I have misplaced my car before, so I figure that I have just forgotten where I parked.  I walk up and down the aisles looking for it.  I click my fob repeatably, but never hear the responding chirp.   Still, it is not time to panic.

I decide to serpentine through the parking lot one row at a time.  (I initially am going to do it three rows at a time, but then realize there is only one of me, royal we notwithstanding.) The lot is gigantic.  It wraps around the mall.  It takes me forty five minutes to cover it.  At this point, I lose it.

I throw my keys against the pavement and start yelling.  I wave my arms around and dance about in a rage.  I cannot believe that someone stole my car.  What horrible luck.  I am now stranded an hour away from our apartment.  

It is now dark.  I have a final tomorrow in a subject that I think I might want to specialize in.  Failing it would mean little chance of being able to.  I am going to be have to find a ride home, wait for the ride, fill out a police report, and deal with my insurance company.  It is going to be a late night.

I wish I had just shaved my arms.  At this point, having traversed the entire parking lot, I call Wendy.  

“Hey,” I say in my best Eeyore.

“Hi, how is the shopping going?” Wendy sweetly asks.  

“Well, I didn’t find anything, and someone stole the car, so, um, not great.”

“What?” Wendy asked stunnedly. (Cut me some slack, my car was just stolen.)

“The car is gone.
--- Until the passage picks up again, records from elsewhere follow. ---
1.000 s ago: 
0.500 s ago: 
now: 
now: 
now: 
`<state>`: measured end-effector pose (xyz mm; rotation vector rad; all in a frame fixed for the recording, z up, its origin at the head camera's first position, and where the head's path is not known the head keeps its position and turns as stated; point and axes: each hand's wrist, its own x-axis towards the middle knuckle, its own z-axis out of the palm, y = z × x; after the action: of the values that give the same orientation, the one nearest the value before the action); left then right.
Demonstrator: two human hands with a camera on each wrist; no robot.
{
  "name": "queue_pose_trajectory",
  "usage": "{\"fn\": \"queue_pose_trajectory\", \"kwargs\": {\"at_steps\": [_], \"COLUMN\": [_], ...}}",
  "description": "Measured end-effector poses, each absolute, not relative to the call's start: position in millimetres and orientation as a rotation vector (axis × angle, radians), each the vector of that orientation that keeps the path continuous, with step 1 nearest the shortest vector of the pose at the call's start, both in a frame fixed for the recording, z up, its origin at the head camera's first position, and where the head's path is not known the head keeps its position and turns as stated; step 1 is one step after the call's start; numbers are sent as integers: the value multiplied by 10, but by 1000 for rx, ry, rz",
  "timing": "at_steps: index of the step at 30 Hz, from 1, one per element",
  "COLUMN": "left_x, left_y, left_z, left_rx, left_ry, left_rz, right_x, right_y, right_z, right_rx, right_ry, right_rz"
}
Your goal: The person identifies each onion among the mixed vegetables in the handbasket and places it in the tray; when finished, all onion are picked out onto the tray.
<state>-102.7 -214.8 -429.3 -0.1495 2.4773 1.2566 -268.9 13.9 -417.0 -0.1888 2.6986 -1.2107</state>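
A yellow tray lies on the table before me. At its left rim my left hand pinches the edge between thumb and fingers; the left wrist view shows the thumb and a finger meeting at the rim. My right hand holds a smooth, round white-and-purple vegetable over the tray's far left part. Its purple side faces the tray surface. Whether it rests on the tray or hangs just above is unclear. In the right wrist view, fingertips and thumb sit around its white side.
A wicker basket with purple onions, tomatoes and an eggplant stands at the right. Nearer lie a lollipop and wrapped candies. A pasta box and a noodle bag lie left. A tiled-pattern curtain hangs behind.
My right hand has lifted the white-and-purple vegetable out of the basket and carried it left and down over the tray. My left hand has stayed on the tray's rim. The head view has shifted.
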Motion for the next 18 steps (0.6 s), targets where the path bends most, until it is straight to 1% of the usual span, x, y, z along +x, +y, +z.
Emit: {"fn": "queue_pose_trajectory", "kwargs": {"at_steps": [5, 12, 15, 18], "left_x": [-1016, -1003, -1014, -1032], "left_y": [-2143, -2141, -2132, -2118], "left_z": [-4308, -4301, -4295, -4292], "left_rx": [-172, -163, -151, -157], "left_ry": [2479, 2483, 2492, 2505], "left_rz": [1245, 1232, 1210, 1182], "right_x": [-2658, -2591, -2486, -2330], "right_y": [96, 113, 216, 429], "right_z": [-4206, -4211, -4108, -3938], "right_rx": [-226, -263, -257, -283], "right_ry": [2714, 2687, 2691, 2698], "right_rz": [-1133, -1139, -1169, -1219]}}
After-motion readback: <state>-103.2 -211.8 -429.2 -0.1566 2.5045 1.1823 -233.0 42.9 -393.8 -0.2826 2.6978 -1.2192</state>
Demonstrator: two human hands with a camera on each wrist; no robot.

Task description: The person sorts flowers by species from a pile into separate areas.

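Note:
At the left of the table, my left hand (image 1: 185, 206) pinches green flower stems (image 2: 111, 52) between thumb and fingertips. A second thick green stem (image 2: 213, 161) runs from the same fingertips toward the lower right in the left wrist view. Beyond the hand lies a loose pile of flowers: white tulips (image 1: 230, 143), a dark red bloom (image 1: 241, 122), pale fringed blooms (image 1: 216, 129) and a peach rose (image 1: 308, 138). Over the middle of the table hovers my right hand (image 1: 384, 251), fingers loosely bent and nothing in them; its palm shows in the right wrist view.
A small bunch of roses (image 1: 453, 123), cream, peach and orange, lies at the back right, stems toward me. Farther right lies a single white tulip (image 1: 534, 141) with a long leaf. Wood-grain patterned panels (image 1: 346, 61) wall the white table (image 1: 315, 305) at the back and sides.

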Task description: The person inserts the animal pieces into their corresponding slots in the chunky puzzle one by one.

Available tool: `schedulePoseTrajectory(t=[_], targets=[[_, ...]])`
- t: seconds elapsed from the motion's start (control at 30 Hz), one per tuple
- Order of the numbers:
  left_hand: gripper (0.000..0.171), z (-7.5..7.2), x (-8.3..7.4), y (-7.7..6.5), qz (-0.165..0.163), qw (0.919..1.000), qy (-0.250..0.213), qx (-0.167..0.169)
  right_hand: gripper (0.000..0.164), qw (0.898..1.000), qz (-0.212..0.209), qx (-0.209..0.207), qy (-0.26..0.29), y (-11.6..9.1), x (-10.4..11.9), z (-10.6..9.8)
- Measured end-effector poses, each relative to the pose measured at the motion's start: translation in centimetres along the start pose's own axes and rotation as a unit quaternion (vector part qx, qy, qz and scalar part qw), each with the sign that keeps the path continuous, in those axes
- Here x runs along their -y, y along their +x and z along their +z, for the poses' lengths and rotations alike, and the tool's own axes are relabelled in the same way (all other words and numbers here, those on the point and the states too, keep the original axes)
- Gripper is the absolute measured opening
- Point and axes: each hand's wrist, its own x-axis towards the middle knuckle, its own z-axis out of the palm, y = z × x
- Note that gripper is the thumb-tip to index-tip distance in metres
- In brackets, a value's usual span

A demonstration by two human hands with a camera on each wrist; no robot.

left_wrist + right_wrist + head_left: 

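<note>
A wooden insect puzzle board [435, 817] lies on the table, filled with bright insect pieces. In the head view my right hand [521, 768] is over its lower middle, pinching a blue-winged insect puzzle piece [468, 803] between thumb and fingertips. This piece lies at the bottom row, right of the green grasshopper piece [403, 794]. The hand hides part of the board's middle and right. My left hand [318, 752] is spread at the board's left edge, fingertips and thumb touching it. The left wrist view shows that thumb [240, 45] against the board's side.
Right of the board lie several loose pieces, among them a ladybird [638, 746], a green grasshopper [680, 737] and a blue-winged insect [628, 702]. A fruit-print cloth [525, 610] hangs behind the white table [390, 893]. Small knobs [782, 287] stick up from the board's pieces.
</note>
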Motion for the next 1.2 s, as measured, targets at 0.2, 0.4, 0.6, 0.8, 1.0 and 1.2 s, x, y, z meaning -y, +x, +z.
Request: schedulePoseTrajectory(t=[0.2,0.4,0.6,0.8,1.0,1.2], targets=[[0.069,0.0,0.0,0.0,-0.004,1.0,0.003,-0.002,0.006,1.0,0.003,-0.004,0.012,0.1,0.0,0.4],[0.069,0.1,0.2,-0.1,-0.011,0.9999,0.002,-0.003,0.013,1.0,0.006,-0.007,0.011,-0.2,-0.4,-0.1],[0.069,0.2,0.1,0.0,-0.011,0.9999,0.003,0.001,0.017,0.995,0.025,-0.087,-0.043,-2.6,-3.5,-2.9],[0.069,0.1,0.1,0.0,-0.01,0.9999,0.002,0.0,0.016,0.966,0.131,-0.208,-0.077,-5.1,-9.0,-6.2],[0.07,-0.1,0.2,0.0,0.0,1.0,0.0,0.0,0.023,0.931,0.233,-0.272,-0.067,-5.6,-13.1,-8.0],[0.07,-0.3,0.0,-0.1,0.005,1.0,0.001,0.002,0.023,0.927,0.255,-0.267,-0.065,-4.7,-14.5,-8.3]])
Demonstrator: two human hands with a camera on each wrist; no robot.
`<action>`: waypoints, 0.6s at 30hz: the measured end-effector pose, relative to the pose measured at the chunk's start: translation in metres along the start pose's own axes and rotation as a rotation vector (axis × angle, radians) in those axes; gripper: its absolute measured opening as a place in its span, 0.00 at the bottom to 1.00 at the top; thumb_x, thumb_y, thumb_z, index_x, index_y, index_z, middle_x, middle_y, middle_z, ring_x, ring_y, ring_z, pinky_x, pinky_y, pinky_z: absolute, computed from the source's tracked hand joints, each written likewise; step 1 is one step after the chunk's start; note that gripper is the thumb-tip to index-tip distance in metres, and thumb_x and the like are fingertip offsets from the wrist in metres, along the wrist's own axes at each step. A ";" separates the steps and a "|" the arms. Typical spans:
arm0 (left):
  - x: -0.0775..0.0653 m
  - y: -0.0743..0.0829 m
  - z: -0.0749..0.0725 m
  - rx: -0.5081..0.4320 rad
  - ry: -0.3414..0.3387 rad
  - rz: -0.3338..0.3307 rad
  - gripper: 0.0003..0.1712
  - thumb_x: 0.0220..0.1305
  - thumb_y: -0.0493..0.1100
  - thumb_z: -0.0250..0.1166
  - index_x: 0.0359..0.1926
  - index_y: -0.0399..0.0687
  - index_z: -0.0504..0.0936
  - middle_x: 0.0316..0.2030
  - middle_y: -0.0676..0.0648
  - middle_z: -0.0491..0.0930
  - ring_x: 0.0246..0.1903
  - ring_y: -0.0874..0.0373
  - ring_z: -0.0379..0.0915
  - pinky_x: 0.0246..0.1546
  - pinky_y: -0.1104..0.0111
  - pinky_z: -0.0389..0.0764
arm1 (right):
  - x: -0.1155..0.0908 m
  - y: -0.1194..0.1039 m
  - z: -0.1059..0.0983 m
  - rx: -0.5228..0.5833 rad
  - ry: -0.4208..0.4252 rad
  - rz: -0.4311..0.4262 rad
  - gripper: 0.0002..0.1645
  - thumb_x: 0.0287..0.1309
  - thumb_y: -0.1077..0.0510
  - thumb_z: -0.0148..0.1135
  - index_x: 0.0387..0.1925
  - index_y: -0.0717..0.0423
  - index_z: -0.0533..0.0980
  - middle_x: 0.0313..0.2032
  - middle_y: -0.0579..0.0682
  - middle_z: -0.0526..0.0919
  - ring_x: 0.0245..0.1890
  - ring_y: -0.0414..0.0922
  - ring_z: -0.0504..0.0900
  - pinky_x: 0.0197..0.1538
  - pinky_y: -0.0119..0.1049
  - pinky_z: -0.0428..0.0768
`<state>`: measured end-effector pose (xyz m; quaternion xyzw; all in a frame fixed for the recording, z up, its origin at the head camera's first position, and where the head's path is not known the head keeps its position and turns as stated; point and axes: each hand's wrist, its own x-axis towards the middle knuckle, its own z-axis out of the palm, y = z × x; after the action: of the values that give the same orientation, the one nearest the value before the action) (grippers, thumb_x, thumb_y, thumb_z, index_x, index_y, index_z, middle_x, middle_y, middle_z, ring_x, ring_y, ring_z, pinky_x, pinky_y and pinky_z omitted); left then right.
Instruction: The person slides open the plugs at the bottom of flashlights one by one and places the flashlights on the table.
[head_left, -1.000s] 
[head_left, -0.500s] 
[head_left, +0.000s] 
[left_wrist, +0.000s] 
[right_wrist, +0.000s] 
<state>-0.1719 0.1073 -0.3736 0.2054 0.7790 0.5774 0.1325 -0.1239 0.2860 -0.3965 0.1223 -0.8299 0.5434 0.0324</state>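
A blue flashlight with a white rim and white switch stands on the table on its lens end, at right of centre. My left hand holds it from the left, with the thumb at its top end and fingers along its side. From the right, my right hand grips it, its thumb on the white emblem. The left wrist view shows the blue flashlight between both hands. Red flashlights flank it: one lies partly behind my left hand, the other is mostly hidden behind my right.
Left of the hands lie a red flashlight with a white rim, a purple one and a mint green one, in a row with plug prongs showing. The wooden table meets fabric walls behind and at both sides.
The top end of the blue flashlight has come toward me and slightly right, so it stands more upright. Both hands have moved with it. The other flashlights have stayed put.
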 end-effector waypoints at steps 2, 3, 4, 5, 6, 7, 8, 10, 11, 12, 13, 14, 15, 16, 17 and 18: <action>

At first I thought I just didn’t remember where I parked it, put I walked the entire parking lot and it is not there.”

“Where are you?”

“At the mall in Sacramento.”

“And you are sure that the car is not in the parking lot?”

I am feeling a lot of stress.  Wendy is speaking nicely to me, but I take offense to her question. “Yes Wendy, I am sure.  Like I just said, I walked the entire parking lot, so unless there is some hidden parking lot that I am not aware of, but somehow managed to park in, the car is not here.”  I am not trying to excuse my terse response, but I was under a lot of stress.

“Wait, did you check both parking lots?”

“Um, what?”

“There are two parking lots, It is bilevel, the back is on a different level than the front.”

“Oh.  I did not know that. Tee hee.”  

Five minutes later, I am driving home eyeing my full head of hair in the mirror.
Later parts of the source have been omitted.